802.11n is a set of standards that define a way to transmit and receive wireless LAN data at very high bit rates; significantly higher than 802.11b/g and 802.11a. 802.11n access points implement the 802.11n transmission/reception standards.
How 802.11n Evolved and Where It Is Today
The IEEE (Institute of Electrical and Electronics Engineers) is an international non-profit professional organization for the advancement of technology related to electricity. Working groups and subcommittees are formed to set standards for affecting a wide range of industries. In February, 1980 a working group was formed to specify standards for networks carrying variable-size data packets. This was the IEEE 802 working group (also associated with the year and month the group was formed!
The 802.3 Committee is well-known for setting standards for Ethernet communication. Power-over-Ethernet (PoE), for carrying power over an Ethernet cable, falls under the 802.3af standards for standard power delivery and the newer 802.3at standards for high-power PoE.
The 802.11 Committee is responsible for setting standards for wireless local area networks (WLANs) in the 2.4 GHz, 3.6 GHz and 5 GHz frequency bands. The original 802.11 standards were released in 1997 and clarified in 1999 and have evolved to the well-known 802.11b, 802.11g and 802.11a standards.
802.11n is the newest of the WLAN standards.

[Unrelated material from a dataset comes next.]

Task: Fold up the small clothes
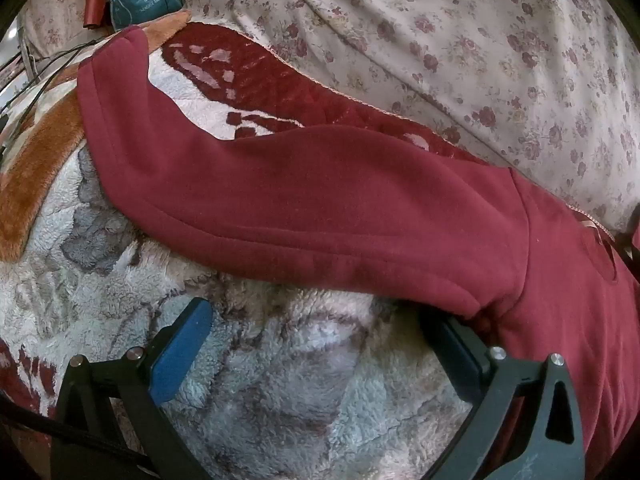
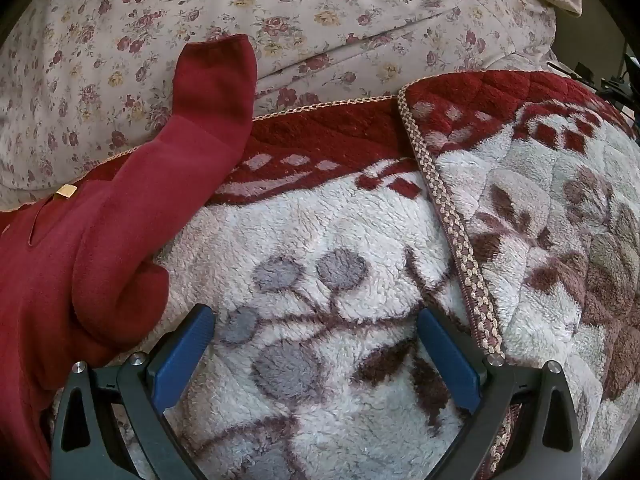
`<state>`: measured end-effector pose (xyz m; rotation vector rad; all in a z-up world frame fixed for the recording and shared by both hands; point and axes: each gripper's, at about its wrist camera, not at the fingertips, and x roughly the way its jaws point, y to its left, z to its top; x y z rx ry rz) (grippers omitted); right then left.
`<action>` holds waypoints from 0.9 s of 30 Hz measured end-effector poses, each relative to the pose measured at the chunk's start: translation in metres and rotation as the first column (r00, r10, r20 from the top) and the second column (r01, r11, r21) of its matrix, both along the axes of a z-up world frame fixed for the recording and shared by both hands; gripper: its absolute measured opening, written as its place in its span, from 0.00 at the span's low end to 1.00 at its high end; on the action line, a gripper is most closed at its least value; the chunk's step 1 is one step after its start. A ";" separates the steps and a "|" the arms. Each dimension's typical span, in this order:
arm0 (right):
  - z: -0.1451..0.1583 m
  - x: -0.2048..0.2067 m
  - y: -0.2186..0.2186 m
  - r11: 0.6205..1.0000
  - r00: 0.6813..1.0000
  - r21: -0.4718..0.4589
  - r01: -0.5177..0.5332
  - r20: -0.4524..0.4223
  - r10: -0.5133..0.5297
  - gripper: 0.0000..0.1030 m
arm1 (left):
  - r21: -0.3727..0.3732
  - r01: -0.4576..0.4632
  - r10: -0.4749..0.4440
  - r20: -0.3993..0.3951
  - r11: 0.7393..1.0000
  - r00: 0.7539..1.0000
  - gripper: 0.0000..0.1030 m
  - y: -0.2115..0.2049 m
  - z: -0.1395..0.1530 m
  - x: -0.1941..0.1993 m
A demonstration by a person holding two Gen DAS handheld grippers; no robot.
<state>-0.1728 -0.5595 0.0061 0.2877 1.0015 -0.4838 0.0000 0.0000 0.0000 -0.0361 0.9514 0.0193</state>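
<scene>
my left gripper [image 1: 316,332] wide and empty over the blanket [image 1: 280,380], red top [image 1: 320,200] just beyond it with its sleeve stretching far left, my right gripper [image 2: 316,340] wide too, other sleeve [image 2: 192,128] at its left, floral sheet [image 2: 320,8] far behind

Maroon garment [image 1: 320,184] on fleece blanket [image 1: 300,360]

Soft, even daylight in both wrist views — no glare, only faint shadows under cloth folds. Heavy fisheye bending toward the rims, black vignette at the corners. Sharp mid-frame, slightly soft and smeared at the edges — colours mildly washed.
</scene>
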 end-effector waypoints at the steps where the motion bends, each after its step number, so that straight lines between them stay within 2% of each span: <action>1: 0.000 0.000 0.000 1.000 1.000 0.000 0.000 0.000 0.000 1.00 | -0.001 0.000 0.000 0.000 1.000 1.000 1.00 0.000 0.000 0.000; 14: 0.000 0.000 0.000 1.000 1.000 0.001 0.000 0.001 0.000 1.00 | -0.001 -0.002 0.002 -0.004 1.000 1.000 1.00 0.000 0.000 0.000; 21: 0.000 0.000 0.000 1.000 1.000 0.000 0.000 0.001 0.000 1.00 | 0.009 0.023 -0.021 -0.107 1.000 0.994 1.00 -0.005 0.011 -0.007; 27: 0.001 -0.001 0.000 1.000 1.000 0.005 -0.005 -0.003 0.005 1.00 | 0.003 0.034 -0.034 -0.097 0.999 0.995 1.00 -0.011 0.020 -0.021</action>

It includes specifications for a number of sophisticated engineering enhancements over its 802.11g and 802.11a predecessors so that data can be transferred 10 to 40 times faster. The final 802.11n standards were ratified in September 2009 after many years of deliberation (the 802.11n Committee was formed in January, 2004). In 2007 the Wi-Fi Alliance (a non-profit association that certifies interoperability between different manufacturer's equipment based on the IEEE 802.11 standards) certified the "Draft 2.0 802.11n Standard" as being suitable for interoperability testing and manufacturers began shipping 802.11n equipment.
Current Draft 2.0 equipment is forwards-compatible with all applicable aspects of the final 802.11n standard. The final standard expanded on some features and capabilities not included in Draft 2.0 but those features extend (rather than alter) the capabilities of Draft 2.0-compliant equipment. Specifically, while the Draft 2.0 standards defined connectivity up to 300 Mbps (using two "spatial streams" with "multiple-input / multiple-output" - MIMO) the final standards cover connectivity up to 600 Mbps (using four "spatial streams"). The final standards also include specifications for "beam forming" antenna systems which improve connection rates and range of transmission.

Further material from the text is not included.